▶ [What the task asks] The lines to be copied run from the one containing "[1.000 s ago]" to the end of the material below; reproduce them exactly, including both ends, and nothing more.
═════ Data listing
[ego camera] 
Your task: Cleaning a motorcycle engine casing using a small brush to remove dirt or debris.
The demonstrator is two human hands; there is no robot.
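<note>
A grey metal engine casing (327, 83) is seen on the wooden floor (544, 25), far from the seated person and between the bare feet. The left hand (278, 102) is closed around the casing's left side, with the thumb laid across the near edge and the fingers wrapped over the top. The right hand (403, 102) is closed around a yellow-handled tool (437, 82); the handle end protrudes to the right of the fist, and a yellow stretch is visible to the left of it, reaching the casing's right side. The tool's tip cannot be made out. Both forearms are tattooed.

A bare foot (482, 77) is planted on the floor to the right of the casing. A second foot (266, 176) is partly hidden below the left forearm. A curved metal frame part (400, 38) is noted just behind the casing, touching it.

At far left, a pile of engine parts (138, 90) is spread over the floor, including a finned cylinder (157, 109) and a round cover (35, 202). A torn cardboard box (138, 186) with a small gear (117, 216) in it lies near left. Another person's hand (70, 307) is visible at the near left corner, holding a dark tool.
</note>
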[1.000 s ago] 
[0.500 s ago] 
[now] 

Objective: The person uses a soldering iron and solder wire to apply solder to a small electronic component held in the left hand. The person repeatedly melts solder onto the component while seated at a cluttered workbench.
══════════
▶ [Problem solution]
[1.000 s ago] 
[0.500 s ago] 
[now] 

Objective: The person uses a soldering iron and solder wire to apply solder to a small electronic component held in the left hand. The person repeatedly melts solder onto the component while seated at a cluttered workbench.

Nothing else is required to complete this exercise.